Ia melihat situasi yang berbeda saat ini, di mana terdapat perbedaan usia yang cukup jauh antara Kapolri dan Jaksa Agung. Faktor ini, menurutnya, bisa menciptakan rasa canggung atau segan yang menghambat komunikasi langsung.
"Tapi kalau perbedaan usia ini jauh mungkin ya itu tadi, mungkin mau menghadap sungkan atau mungkin merasa posisi lebih tinggi menghadap yang tidak bersenjata misalnya gitu kan sebenarnya itu harus dihilangkan ini sama-sama aparat penegak hukum seperti itu," paparnya.
"Ya kalau kejadian sekarang kan banyak di tingkat pusat sekarang misalnya gini usia kapolri dengan usia jaksa agung nih kan beda usia jauh nih. Jaksa Agung lebih senior," kata dia.
Solusi Tegas: Pimpinan Harus Turun Tangan, Bukan Bawahan
Menanggapi insiden aparat kepolisian berputar-putar di sekitar gedung Kejagung, Oegroseno menawarkan solusi yang lugas. Masalah ini, menurutnya, tidak bisa didelegasikan ke level bawah.

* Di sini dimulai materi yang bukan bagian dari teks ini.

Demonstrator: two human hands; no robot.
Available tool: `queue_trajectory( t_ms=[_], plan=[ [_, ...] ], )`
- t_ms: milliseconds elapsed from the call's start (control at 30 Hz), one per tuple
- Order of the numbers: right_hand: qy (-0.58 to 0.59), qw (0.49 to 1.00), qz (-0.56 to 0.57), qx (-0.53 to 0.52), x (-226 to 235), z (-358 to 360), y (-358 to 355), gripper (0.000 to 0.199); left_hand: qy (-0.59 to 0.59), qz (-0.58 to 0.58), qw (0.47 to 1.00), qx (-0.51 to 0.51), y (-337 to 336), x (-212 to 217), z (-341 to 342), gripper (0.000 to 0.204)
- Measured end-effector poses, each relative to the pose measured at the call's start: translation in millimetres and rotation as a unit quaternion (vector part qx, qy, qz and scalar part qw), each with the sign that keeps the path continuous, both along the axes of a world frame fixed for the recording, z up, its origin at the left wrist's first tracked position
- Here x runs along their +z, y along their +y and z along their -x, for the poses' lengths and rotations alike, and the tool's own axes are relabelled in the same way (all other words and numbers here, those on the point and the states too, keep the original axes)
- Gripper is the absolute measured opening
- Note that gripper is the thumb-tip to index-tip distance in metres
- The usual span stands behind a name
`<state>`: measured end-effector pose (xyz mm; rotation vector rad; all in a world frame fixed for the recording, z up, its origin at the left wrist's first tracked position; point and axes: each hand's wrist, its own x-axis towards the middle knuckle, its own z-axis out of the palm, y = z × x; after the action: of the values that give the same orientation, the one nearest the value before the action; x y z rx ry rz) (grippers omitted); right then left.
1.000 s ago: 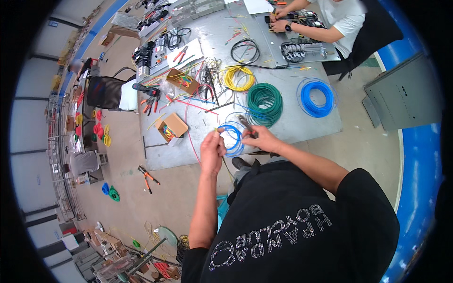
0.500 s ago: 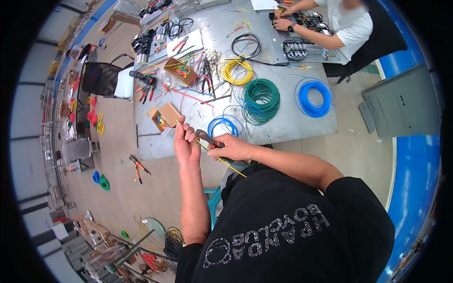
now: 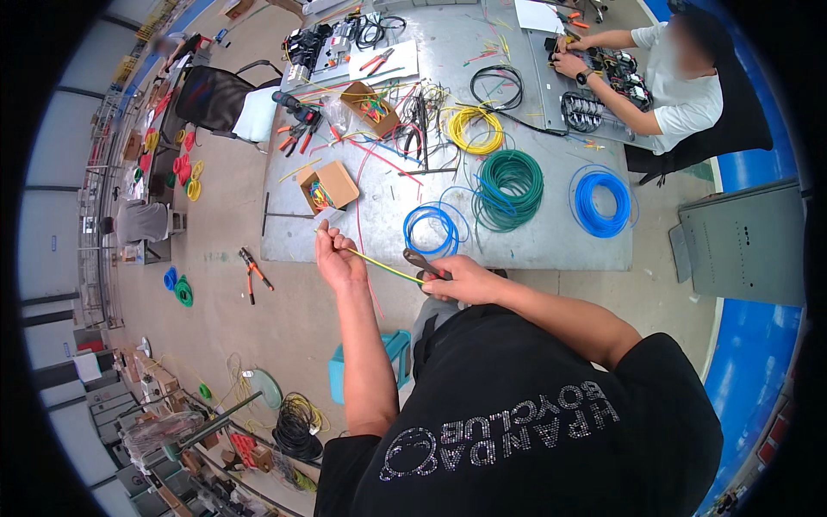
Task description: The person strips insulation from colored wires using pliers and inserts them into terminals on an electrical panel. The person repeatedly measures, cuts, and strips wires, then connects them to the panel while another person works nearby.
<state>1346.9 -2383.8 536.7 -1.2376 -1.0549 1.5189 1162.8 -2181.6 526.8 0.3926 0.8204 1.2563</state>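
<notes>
My left hand [image 3: 341,263] is closed on a thin yellow-green wire [image 3: 383,264] near the table's front edge. From these fingers the wire slants down to my right hand [image 3: 465,283], where its lower end meets the fingers. That hand is also wrapped round a pair of pliers [image 3: 417,259], whose dark head points up and left, apart from my left hand. Just beyond my left hand stands an open cardboard box [image 3: 341,183] of short coloured wire pieces. A blue wire coil [image 3: 428,233] lies beyond the pliers.
Green [image 3: 510,191], yellow [image 3: 475,131] and blue [image 3: 600,201] wire coils rest on the metal table [image 3: 568,250]. A co-worker [image 3: 680,95] handles an electrical assembly at the far right. A teal stool [image 3: 396,351] stands by my left arm; long-handled cutters [image 3: 253,274] lie on the floor.
My right hand has drawn away from my left with the pliers, so the wire now stretches between both hands. The camera view has shifted, placing the table further right.
</notes>
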Motion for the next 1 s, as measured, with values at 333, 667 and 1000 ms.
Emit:
queue_trajectory(
  t_ms=[333,667,1000],
  plan=[
    [-0.110,0.993,-0.021,0.037,-4.1,6.2,-14.1,0.026,-0.018,0.063,0.998,-0.002,1.2,-37.9,40.7,0.030],
    [-0.209,0.978,-0.023,0.004,-20.7,24.1,-17.9,0.030,-0.135,0.141,0.979,-0.065,48.7,-93.7,47.7,0.026],
    [-0.057,0.979,0.114,-0.162,-23.6,92.9,-41.1,0.021,-0.211,0.200,0.914,-0.283,57.4,-110.5,27.8,0.030]
  ],
)
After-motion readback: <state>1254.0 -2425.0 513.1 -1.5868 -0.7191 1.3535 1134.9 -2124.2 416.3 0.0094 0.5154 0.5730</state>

Pucuk pimpinan kedua institusi harus duduk bersama.
"Sekarang fakta waktu kejadian penanganan ada mobil kepolisian berputar di depan Kejaksaan Agung. Yang menyelesaikan harusnya jaksa Agung sama Kapolri saja sudah ditarik ke atas saja. Jangan dibiarkan," serunya.
Ia mengkritik jika penyelesaian hanya diserahkan pada level deputi. "Oh, selesaikan antara mungkin saat ini jamintel dengan Kabid Propam, enggak perlu lagi. Kapori dengan jaksa Agung bicara yang lain hadir dan ini tidak boleh terjadi lagi," ujarnya.

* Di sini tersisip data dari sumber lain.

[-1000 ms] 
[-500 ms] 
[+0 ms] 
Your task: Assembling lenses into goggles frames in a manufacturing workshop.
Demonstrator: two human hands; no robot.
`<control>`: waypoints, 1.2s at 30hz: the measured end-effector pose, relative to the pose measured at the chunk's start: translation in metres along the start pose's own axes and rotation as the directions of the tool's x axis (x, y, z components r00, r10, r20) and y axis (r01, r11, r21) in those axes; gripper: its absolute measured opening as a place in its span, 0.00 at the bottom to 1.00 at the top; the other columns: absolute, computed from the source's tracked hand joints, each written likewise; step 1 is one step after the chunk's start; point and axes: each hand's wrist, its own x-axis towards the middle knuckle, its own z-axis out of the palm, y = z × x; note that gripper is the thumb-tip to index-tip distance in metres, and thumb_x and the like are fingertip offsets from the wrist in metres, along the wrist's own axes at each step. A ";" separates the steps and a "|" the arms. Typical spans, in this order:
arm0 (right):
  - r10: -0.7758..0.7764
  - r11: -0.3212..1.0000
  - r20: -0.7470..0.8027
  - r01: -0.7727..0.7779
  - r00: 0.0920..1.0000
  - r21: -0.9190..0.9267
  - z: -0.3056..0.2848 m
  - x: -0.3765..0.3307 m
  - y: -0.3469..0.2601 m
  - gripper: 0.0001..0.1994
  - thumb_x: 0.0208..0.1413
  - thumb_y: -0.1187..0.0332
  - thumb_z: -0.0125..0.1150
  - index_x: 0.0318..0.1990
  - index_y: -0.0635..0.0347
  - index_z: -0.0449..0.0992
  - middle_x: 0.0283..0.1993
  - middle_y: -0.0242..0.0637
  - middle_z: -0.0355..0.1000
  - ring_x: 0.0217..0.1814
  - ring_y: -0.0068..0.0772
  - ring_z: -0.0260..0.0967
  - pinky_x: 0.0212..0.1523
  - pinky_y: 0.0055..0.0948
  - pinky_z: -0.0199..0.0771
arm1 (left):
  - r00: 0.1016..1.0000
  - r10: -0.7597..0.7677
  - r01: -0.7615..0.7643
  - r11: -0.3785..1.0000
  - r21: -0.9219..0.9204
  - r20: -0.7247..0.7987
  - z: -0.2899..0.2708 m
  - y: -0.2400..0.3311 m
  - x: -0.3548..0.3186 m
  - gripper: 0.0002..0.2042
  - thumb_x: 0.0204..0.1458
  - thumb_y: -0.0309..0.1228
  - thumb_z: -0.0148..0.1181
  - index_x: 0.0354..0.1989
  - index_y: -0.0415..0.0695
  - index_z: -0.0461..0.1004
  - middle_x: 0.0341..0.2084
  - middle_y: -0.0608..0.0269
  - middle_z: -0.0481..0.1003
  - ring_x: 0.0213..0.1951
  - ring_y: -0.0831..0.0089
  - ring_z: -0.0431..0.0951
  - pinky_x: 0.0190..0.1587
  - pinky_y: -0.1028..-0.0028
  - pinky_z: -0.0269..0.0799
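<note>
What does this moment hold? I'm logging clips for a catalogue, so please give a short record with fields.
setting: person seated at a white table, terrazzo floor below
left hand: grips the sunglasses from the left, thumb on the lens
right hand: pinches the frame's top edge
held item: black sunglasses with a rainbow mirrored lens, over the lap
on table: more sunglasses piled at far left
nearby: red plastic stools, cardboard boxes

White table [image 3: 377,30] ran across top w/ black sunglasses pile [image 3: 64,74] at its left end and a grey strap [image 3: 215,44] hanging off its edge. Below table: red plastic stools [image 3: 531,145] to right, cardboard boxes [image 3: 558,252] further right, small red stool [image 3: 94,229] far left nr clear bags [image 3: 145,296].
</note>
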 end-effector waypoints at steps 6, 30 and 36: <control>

Untuk memastikan insiden tak terulang, Oegroseno menekankan perlunya ancaman sanksi yang jelas dan tegas.
"Kalau terjadi lagi ya mohon maaf ini akan diberhentikan dengan tidak hormat atau dengan hormat melalui sidang dewan kode etik misalnya seperti itu. Harus ada ancaman seperti itu. Kalau enggak ada ancaman atau tekanan seperti itu ya mungkin masih terjadi terjadi lagi terjadi seperti itu," jelas dia.
Oegroseno menegaskan bahwa kejadian ini bukanlah yang pertama kali. Pola yang berulang ini memunculkan pertanyaan serius mengenai rantai komando dan kendali di tubuh Polri.
"kejadian bukan hanya sekali ini sudah kedua kali atau ketiga kali di sini hal seperti ini gitu loh," katanya. Ia mempertanyakan siapa yang memberikan perintah kepada anggota di lapangan.
"Siapa yang memerintahkan anggota ke sana? Kan harus bisa dibuktikan. Anggota kan hanya menurut perintah. Masa enggak ada yang merintah? Kalau anggota liar, waduh saya bilang ini kendali perlu dihadirkan kaporli model Pak Jenderal Polisi Anton Sujarwo lagi supaya gripnya lebih kuat lagi."
Di akhir analisisnya, Oegroseno juga melemparkan pertanyaan kritis kepada kepala negara, yang dinilainya cenderung diam menghadapi gesekan antar aparat yang berulang kali terjadi.
"Ya saya melihat faktanya kejadiannya berulang-ulang atau lebih dari satu kali seperti itu. Masa enggak bisa diselesaikan dan Presiden juga diam saja misalnya sejak zaman Pak Jokowi kan," ujar Oegroseno.